Lorser Feitelson was one of California's true master painters who worked in both a figurative and abstract style. He was also Harry Carmean's mentor and friend for over thirty years and so there is a strong tie stylistically between the two artists. Feitelson originally lived and studied art in Paris, France and then moved over to the United States in the early 1900's with his wife Kitty (also an artist) who appears in his work of that time (second painting from the top is of her and her sister). He later moved to the Los Angeles area and married Helen Lundeburg who was also a painter and who became just as as well known as Feitelson.
His earliest work was inspired by the Italian Futurists where Feitelson uses simplified moving lines as can be seen as the third painting from the top. Although the kinetic works appear abstract they are actually based on the lines of the human figure, which was also the case with some of his later abstract works. He moved on to create some stunning Nazarine inspired works of peasants, then on to some Baroque and Mannerist inspired works in the 1930's and 40's. It is this period that influenced Harry Carmean the most in terms of subject matter, the strong use of darks and lights and a painterly style.

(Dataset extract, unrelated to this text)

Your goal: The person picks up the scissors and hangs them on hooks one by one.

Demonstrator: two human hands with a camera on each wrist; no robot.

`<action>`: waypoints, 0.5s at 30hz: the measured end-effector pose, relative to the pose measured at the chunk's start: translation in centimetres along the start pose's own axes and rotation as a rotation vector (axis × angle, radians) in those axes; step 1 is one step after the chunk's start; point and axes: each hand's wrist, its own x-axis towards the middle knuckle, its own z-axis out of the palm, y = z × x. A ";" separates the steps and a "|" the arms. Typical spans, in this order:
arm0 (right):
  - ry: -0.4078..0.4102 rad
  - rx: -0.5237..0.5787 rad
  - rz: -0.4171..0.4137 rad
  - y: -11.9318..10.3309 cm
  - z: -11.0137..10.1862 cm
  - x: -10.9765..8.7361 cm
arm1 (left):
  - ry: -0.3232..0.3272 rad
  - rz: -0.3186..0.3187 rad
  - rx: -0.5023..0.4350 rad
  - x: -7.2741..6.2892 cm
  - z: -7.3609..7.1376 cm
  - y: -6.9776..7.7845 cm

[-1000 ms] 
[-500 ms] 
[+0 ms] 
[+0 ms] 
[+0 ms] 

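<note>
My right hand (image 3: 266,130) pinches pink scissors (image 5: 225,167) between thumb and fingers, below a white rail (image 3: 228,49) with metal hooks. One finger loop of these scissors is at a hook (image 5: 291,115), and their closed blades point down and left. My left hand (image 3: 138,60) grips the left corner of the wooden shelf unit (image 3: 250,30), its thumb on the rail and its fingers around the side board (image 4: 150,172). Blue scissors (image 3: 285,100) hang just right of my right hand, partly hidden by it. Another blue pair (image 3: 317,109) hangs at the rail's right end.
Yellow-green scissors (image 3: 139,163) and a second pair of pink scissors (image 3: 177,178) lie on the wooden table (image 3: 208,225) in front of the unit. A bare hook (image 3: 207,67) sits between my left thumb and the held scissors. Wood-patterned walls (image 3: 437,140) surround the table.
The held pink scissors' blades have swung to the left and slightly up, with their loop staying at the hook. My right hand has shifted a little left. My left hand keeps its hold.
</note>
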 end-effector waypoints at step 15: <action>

In the 1940's Feitelson started exploring more abstract forms of expression resulting in his Magical Space Form series and hard edge "Boulder" series. He was the founder of the Hard-edge movement in Los Angeles of which his wife Helen Lundeburg and Eva Slater (another Poetic Eye artist) were core members. He died in 1978, but his legacy continues, since aside from being a master artist, he was a well known teacher and historian as well. The paperback book shown above is out of print but still available if you look on the internet and it has some excellent reproductions of Feitelson's figure drawings.